31 de octubre, 19.00 h

Rourke echó más leña al fuego y puso una olla encima de las llamas. El cacharro colgaba de un brazo de hierro articulado clavado en el suelo y hecho con restos aprovechados de la base del Tántalo. El agua, equivalente a un par de cucharadas de café, hirvió casi al instante. Rourke descolgó la olla, cogió un cazo más pequeño y lo llevó todo hasta una bañera de madera que estaba oculta tras un nicho de la pared.

Era un cuarto de baño totalmente privado. La llenó con el agua caliente y después añadió un poco de fría que sacó de un depósito alimentado por gravedad.

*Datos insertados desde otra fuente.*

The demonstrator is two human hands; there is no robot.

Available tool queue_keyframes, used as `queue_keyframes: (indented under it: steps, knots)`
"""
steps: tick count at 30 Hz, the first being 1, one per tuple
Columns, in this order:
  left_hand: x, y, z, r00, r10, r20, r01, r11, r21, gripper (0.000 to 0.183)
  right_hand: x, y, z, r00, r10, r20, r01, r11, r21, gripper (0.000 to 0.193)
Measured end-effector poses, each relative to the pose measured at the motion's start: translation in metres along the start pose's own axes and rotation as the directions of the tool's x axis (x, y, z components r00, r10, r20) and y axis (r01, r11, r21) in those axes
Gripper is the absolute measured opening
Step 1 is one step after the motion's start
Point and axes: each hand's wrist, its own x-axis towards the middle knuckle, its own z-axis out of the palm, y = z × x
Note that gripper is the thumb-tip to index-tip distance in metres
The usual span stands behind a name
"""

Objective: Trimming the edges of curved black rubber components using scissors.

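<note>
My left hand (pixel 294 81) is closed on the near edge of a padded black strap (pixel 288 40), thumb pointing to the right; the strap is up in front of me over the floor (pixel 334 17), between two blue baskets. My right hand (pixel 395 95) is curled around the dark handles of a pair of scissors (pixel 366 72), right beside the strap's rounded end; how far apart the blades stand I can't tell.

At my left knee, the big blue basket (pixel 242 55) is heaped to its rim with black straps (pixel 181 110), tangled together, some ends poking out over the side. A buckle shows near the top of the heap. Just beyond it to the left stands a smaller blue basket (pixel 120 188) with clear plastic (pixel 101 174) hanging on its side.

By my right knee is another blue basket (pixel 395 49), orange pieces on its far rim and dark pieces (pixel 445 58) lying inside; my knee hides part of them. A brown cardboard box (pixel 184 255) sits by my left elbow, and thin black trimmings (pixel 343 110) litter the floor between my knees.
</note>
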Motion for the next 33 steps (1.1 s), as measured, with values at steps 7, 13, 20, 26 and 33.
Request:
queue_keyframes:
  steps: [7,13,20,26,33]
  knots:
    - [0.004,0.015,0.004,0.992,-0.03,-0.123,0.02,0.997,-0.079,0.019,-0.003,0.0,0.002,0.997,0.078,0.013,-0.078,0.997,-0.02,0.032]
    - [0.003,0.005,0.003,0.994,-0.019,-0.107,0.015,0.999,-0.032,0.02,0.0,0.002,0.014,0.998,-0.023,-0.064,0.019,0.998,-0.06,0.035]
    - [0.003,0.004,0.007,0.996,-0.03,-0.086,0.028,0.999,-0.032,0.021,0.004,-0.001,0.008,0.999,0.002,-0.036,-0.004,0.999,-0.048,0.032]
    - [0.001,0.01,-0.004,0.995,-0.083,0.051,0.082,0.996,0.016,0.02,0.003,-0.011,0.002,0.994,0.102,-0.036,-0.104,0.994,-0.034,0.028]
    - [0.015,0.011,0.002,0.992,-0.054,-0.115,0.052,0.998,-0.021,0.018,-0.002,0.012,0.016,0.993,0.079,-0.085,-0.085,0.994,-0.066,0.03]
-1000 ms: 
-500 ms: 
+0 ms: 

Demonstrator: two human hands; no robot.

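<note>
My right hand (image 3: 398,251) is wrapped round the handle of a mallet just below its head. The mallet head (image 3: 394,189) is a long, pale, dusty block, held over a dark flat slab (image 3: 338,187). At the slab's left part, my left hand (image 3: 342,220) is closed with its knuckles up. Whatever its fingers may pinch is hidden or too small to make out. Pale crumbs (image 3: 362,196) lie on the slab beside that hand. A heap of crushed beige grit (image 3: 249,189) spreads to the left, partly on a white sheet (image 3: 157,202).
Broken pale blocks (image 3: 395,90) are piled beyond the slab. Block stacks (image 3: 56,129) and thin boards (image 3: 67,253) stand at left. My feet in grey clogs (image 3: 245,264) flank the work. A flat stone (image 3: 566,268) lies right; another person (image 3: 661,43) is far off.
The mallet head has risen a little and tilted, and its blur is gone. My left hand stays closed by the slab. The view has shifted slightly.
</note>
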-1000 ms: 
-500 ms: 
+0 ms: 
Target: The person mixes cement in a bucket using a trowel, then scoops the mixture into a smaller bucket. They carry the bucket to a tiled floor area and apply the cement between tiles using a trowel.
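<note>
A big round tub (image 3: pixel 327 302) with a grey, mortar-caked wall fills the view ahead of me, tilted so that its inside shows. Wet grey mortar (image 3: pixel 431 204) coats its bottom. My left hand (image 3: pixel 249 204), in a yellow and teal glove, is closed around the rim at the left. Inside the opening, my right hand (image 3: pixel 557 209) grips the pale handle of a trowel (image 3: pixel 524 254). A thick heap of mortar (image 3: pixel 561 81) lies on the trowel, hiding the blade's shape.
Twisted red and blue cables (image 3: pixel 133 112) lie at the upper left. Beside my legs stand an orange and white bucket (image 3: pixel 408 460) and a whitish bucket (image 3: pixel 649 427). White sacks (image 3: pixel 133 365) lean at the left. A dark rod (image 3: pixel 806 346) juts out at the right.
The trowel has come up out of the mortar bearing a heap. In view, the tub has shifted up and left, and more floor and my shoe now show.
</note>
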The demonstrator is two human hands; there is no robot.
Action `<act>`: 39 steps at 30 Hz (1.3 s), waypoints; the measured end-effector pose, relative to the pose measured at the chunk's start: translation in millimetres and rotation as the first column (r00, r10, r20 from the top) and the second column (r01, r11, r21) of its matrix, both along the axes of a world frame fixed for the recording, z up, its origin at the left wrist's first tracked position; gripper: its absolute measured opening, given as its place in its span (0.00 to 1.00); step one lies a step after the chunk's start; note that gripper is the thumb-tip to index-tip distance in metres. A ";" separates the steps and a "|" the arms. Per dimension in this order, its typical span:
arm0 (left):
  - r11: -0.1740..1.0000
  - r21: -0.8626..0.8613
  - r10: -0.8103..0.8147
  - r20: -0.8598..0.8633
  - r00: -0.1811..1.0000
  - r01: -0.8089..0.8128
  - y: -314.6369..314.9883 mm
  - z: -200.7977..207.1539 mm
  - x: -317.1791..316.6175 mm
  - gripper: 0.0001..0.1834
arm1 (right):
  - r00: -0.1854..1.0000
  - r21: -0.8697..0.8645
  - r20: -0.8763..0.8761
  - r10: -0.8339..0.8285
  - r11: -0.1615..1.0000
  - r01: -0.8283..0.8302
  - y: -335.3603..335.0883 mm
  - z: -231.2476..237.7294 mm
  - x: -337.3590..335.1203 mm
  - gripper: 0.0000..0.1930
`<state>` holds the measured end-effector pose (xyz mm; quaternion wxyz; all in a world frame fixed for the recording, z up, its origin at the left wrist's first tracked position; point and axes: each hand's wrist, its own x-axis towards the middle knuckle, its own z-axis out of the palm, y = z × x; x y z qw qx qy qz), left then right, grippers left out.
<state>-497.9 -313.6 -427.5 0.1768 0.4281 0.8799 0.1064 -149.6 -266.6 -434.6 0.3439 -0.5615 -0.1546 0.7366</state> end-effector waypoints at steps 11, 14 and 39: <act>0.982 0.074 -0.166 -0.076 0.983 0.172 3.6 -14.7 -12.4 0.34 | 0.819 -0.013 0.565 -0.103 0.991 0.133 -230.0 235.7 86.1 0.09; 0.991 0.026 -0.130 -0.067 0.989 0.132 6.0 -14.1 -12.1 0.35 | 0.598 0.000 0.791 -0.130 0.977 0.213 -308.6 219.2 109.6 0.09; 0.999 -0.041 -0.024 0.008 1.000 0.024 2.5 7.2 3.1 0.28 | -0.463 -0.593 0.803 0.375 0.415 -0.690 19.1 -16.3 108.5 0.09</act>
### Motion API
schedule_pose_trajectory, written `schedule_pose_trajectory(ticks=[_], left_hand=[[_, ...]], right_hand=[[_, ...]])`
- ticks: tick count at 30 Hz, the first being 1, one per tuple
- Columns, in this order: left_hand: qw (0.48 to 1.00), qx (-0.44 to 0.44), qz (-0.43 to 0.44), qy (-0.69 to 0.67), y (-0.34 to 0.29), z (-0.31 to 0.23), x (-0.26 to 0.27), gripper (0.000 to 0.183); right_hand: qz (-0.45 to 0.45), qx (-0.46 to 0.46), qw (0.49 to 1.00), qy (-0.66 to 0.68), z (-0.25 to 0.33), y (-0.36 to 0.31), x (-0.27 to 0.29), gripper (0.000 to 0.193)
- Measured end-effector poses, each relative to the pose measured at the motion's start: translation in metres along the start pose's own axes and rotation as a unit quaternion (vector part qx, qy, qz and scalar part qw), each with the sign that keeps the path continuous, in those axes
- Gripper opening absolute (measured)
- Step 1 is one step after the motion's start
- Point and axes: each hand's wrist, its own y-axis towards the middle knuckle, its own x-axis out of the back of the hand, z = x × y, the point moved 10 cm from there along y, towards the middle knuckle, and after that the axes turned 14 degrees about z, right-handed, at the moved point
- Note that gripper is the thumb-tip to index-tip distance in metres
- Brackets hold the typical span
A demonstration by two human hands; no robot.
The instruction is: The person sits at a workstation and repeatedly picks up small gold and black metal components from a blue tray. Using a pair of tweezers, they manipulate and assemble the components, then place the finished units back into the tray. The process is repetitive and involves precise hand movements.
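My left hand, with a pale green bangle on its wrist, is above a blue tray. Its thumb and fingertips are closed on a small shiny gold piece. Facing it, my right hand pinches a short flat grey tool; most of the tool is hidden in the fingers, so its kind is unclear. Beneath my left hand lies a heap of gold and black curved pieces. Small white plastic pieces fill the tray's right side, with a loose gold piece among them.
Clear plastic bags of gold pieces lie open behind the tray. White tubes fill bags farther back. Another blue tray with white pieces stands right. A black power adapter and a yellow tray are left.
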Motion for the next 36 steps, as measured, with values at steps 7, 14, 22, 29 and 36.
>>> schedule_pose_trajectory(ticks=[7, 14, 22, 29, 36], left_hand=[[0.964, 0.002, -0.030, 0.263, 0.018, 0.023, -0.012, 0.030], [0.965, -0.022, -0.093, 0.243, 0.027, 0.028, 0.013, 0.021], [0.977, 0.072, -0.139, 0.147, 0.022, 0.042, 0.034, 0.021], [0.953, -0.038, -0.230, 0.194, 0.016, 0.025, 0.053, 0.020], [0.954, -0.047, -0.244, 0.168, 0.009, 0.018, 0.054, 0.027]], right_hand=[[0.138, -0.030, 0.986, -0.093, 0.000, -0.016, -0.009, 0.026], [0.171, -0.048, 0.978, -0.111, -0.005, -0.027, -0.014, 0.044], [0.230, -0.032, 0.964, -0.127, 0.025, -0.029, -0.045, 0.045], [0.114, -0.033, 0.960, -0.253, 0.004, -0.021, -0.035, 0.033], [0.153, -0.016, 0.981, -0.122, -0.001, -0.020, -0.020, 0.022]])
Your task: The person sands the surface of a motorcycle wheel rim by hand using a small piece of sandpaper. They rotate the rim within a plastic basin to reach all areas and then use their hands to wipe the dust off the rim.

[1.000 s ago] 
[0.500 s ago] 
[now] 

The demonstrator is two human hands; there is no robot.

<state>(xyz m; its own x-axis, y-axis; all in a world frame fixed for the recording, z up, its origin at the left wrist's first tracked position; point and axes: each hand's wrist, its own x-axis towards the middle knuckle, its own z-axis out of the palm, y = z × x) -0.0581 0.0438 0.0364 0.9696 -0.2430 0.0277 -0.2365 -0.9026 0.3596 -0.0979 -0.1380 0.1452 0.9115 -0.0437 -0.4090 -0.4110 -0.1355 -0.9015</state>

Rick se metió en la bañera con un suspiro de placer y sintió cómo sus músculos se relajaban. Seguía teniendo veneno en su sistema circulatorio y se notaba rígido y entumecido, además de un poco mareado. Encontró una especie de jabón casero, seguramente preparado por Rourke con grasa de insecto. Después de tres días revolcándose entre la mugre, fue un placer enjabonarse; pero no pudo evitar ver los morados que se extendían por sus brazos y sus piernas.

Intentó convencerse de que se los había hecho durante su enfrentamiento con la avispa. Se sentía raro, pero lo atribuyó al veneno.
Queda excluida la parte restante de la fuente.